We begin where most stories begin…in childhood. We watch as a neurotic mother carefully washes her son’s body, instilling in him the dangers of disease and uncleanliness. It’s a short scene but it establishes Hughes’ obsessive-compulsive tendencies. We fast forward to the set of Hell’s Angels , a film that was stuck in production hell as Hughes attempted to use his love of aviation to craft a realistic aerial combat scene. It takes him years and millions of dollars to find the right weather conditions but the film finally wraps and it’s a huge success.

The Aviator also gives us a look at Hughes’ relationships with Katharine Hepburn (Cate Blanchett) and Ava Gardner (Kate Beckinsale) as well as the meteoric rise to fame and his subsequent collapse. Fame is for those who don’t mind the attention. Hughes didn’t mind but his neuroses prohibited him from prolonged social interactions. One scene reminds us of this as he locks himself in his screening room while the government attempts to crucify him for his waste of appropriated funds for projects that never reached completion.

The film is epic in its storytelling but we never seen Hughes’ death, a misjudgment from screenwriter John Logan. Logan is responsible for the film’s only weak element. The story fails to tell certain aspects and grossly alters facts, including the real-life relationship between Hepburn and Spencer Tracy.

The rest of the film is simply amazing. Scorsese knows how to frame a story and allow his actors to give amazing performances. DiCaprio is mesmerizing as the egomaniacal Hughes. He plays him with the right amount of sensitivity to give the audience a true understanding of the frailties of an afflicted man.

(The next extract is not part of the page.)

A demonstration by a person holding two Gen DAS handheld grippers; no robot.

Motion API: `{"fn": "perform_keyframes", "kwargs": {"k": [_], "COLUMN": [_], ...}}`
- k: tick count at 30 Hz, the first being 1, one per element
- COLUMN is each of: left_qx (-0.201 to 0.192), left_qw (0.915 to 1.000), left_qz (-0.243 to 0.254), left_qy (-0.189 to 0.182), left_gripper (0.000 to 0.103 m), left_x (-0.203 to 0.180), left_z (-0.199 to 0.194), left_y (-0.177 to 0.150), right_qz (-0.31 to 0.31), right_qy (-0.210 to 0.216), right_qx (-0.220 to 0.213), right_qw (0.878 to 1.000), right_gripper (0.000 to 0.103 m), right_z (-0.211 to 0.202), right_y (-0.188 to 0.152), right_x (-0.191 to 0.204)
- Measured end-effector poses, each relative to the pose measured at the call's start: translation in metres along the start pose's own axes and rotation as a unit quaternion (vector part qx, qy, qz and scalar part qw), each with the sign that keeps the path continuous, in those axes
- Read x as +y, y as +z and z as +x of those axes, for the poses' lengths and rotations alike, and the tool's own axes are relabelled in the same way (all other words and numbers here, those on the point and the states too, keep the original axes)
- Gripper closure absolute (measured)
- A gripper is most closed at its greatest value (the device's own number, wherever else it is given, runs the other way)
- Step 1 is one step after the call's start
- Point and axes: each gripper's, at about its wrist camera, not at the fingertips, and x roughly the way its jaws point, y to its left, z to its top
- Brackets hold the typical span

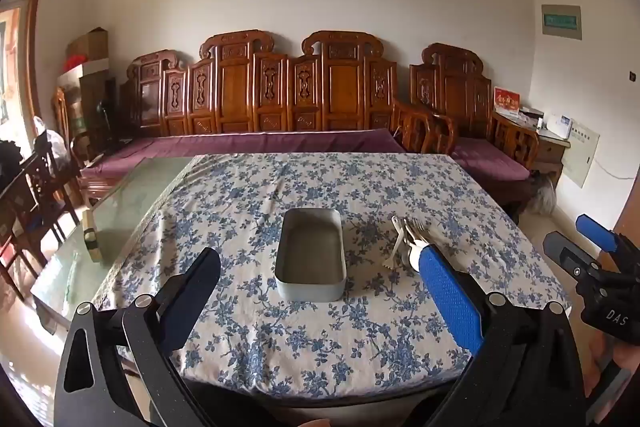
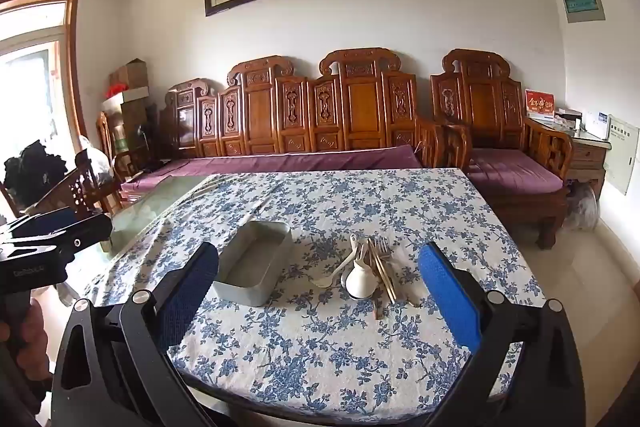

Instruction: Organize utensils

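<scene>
Starting layout: left gripper (image 1: 316,291) and right gripper (image 2: 320,283), both spread wide and empty, hover near the table edge, facing the empty metal tray (image 2: 256,273) left of the heaped utensils (image 2: 370,273) awaiting sorting.

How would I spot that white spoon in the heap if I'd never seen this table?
Find the blue-flowered tablecloth, then the grey tin standing on it. Right of the tin lies a utensil pile; the white ceramic spoon is at its near edge, its broad bowl unlike the slim metal forks beside it.
</scene>
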Motion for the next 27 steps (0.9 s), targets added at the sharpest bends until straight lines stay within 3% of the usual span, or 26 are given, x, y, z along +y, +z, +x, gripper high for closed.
{"fn": "perform_keyframes", "kwargs": {"k": [27], "left_qx": [-0.004], "left_qw": [1.0], "left_qz": [-0.001], "left_qy": [0.0], "left_gripper": [0.007], "left_x": [-0.0091], "left_z": [-0.004], "left_y": [0.0093], "right_qz": [0.001], "right_qy": [0.001], "right_qx": [-0.001], "right_qw": [1.0], "right_gripper": [0.003], "right_z": [-0.0017], "right_y": [0.002], "right_x": [-0.0008]}}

Blanchett, however, steals the show in every scene. Her interpretation of Hepburn is not only spot-on but it’s amazingly deep. It’s like Hepburn has come back to life and inhabited Blanchett’s body for a short time. Every other performance, from Alan Alda as the acerbic Senator Ralph Brewster to John C. Reilly as Hughes’ conscience Noah Dietrich are perfectly in tune.

The best part of the film for me as a film lover is the segment of the film that takes place during the advent of color in the 1930s. Cinematography Robert Richardson uses a technique that makes The Aviator feel as if it were shot during the time of two-strip Technicolor. It’s an amazing experience seeing the sole use of blues and reds to capture the scenes on the golf course and the turnip patch.

The Aviator is a triumph of filmmaking. It successfully blends technical artistry with A-class performances. There are times when a film will capture an audience’s imagination. This film should be the runway for plenty of avionic dreams.